For those of you in more moderate growing zones, the timing here must seem strange. I started all my plants from seed just before Christmas and set the plants out in early February. (It can freeze here some years in January, and March 1st is regarded as the fully-safe date.)

Speaking of seed starting, some years back I read of an experiment conducted by a university researcher who tested tomato seedlings under lights set for differing timings, at half-hour intervals. The best growth came from 14.5 hours of light and 9.5 hours of darkness. I would guess that this corresponds to the springtime daylight pattern in the Andes where tomatoes were originally located??? (Please don't bother telling me that 18 hours of light works well for you - I'm sure it does, but 14.5 hours would work better!)

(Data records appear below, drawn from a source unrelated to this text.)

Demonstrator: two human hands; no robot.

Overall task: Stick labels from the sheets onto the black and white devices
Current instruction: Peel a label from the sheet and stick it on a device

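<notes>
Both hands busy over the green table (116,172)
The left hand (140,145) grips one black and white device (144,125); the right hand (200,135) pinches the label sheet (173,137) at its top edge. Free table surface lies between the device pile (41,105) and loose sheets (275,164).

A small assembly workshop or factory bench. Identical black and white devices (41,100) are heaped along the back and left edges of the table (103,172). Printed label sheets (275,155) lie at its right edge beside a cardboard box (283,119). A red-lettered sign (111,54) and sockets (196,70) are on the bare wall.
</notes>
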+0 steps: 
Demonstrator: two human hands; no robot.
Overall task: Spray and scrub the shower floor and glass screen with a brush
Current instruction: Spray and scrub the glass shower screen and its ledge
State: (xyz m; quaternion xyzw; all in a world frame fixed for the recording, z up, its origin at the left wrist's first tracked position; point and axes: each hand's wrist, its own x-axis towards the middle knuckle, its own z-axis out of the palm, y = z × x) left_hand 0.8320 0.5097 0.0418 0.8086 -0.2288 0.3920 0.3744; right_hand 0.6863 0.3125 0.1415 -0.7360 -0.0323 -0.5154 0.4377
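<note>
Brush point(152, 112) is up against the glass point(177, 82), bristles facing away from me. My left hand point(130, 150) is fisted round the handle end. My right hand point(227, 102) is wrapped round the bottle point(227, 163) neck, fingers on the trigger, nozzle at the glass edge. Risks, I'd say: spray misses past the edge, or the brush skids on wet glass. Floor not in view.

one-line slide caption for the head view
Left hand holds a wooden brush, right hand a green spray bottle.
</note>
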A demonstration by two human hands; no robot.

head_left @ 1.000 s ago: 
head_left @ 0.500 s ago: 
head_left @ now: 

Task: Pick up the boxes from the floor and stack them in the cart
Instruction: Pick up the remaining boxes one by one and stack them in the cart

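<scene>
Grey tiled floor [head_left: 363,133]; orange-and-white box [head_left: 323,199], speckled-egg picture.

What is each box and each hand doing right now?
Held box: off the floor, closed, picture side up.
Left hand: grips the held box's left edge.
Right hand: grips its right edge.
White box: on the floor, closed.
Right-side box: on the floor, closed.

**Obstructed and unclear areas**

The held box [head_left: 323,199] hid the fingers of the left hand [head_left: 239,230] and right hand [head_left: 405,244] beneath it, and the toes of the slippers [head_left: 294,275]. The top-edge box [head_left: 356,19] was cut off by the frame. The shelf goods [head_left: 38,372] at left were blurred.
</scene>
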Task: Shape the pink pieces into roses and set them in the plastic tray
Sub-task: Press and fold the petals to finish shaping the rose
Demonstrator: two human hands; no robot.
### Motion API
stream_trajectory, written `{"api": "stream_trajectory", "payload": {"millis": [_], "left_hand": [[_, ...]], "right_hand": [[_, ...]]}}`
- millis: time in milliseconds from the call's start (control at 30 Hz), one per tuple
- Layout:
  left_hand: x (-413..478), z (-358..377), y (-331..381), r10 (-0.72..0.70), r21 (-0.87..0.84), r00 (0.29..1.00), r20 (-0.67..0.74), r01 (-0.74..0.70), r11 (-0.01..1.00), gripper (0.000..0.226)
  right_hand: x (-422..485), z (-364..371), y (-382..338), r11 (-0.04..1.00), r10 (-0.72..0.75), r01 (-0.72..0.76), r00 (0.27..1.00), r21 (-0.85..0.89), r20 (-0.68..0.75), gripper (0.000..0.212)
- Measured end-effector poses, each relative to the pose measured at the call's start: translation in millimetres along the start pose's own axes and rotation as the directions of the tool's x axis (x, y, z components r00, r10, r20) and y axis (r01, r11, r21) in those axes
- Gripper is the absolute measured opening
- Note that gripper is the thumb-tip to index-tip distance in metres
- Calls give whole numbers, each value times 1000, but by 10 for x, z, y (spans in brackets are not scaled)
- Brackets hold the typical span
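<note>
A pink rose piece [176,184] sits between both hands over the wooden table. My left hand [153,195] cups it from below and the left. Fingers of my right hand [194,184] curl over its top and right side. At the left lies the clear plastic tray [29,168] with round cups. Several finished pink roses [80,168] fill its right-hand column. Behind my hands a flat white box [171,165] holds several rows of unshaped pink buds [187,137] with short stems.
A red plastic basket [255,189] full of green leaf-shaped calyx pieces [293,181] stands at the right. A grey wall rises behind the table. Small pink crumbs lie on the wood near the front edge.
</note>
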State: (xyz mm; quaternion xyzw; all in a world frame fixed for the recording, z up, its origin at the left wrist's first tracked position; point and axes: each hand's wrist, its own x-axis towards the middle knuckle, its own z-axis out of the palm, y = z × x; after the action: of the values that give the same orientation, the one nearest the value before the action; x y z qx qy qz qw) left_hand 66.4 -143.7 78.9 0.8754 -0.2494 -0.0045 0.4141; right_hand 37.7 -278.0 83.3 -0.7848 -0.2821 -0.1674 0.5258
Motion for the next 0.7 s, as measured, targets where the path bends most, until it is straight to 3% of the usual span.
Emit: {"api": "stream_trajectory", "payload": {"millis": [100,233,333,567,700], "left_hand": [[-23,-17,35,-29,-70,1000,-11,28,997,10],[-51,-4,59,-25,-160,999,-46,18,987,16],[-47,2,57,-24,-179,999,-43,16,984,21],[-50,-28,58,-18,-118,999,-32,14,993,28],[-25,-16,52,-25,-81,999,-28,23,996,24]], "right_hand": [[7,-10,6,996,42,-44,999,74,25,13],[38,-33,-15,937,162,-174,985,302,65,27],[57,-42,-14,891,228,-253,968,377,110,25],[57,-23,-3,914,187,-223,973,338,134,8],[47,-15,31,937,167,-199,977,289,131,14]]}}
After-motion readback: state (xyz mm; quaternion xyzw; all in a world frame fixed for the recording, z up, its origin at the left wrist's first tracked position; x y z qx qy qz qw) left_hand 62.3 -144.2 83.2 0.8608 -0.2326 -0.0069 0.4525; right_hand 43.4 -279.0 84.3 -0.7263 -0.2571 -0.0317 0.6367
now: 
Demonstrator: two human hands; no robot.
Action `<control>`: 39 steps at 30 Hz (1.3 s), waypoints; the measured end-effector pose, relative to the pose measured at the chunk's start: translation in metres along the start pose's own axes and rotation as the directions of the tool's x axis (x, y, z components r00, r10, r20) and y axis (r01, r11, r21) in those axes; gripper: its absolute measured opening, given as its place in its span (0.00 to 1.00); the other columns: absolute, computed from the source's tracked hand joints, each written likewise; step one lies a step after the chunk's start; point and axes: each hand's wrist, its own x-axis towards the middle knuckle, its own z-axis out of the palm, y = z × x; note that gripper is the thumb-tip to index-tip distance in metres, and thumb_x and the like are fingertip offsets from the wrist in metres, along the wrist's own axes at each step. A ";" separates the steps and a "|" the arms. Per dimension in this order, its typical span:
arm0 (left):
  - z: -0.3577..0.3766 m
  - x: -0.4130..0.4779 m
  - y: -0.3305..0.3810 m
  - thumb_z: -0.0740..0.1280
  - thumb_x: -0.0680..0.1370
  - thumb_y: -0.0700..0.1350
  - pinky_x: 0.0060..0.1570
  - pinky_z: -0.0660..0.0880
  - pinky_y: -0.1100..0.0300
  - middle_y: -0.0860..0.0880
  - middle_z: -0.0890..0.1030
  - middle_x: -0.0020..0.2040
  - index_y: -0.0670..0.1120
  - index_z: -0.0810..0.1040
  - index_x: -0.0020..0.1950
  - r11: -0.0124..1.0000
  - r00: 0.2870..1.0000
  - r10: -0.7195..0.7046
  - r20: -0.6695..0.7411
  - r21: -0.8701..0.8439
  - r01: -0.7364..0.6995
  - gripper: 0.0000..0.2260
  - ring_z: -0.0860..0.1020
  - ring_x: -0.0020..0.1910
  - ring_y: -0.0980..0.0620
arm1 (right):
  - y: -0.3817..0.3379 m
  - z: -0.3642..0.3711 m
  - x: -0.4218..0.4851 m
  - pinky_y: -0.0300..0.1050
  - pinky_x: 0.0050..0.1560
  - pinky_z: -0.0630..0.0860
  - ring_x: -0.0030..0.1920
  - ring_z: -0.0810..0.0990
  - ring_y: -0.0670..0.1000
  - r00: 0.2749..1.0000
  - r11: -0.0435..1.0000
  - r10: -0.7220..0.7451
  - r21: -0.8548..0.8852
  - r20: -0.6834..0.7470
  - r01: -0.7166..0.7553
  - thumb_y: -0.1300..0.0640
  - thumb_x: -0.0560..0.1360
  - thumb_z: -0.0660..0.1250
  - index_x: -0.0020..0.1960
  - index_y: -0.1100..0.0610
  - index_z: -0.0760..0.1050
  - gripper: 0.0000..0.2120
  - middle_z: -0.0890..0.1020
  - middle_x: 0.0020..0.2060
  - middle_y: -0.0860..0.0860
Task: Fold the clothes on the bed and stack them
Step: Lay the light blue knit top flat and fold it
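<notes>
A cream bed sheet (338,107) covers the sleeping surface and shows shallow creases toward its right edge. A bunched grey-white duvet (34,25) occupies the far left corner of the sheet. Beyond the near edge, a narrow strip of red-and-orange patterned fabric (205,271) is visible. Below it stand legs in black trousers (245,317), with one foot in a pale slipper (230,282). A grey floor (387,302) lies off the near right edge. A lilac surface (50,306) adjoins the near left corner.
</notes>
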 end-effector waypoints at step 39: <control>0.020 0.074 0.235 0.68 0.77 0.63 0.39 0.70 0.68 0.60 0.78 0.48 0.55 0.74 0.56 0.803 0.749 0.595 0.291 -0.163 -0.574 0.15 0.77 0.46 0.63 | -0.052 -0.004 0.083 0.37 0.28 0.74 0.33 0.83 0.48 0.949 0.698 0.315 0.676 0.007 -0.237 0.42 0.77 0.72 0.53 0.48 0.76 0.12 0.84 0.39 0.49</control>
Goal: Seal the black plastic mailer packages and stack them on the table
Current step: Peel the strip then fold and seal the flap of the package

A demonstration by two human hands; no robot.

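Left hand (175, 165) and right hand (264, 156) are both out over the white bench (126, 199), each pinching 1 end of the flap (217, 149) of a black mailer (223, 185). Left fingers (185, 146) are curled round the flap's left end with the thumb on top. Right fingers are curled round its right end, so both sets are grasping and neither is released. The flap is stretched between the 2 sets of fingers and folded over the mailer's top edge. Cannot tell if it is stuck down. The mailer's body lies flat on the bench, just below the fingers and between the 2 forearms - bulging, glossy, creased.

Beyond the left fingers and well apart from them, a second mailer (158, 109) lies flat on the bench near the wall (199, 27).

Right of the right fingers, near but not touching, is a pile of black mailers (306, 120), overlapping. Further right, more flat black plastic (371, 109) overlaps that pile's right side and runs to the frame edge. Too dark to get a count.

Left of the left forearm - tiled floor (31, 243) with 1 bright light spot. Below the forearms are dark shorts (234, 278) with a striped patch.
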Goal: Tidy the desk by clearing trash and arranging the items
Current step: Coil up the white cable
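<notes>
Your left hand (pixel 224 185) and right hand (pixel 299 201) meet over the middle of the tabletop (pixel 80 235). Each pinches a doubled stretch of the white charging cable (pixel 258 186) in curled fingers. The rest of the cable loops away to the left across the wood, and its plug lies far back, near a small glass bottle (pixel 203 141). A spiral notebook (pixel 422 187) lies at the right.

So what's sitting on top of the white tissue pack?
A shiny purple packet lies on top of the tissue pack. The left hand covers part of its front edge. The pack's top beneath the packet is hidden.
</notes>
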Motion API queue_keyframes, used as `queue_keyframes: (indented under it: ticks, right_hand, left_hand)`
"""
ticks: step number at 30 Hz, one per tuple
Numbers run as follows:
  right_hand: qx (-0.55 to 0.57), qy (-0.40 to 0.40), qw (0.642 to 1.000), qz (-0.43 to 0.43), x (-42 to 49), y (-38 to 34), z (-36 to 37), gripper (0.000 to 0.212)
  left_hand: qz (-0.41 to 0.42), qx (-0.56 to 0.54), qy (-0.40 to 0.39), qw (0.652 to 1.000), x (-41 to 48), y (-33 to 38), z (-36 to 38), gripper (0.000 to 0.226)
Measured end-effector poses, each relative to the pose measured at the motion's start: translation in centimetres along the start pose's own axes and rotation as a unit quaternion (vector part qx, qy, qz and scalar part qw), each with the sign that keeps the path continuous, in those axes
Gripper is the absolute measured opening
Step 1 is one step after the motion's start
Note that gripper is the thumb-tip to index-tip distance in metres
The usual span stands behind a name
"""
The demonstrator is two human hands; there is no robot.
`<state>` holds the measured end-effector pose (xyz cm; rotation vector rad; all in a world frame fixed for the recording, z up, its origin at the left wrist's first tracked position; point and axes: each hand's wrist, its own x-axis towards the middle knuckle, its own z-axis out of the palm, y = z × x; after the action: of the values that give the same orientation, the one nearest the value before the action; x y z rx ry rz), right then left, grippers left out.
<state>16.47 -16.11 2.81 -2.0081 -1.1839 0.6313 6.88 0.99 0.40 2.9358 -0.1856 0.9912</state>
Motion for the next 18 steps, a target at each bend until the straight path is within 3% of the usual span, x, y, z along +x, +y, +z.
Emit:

My planting strategy for next season will be to grow a mix of some supposedly heat-tolerant varieties (Porter Improved, Green Grape, Henderson's Winsall), along with a few smaller heirloom types (Flamme, Amerikanskiy Sladkiy, Wapsipinicon Peach) and some more hybrids (Lemon Boy, Tye Dye, Super Bush). If I had more room, there would be at least a dozen more. Given enough time, I'll have an all-star desert-adapted lineup. See many of my selections at Baker Creek Heirloom Seeds - they have a wonderful full-color work of art catalog - or call 417-924-8917.

Also, in late August I'll start some tasty short cold-tolerant varieties (Clear Pink, Glacier, Siberian) indoors to be set out in October and (hopefully) produce over the winter months. I know I'll have to protect these plants from frosts, but by grouping them close to each other I should be able to just throw a sheet over them at night. I may start a few more of these in October to be set out in December, just to see how they do and to have succession crops.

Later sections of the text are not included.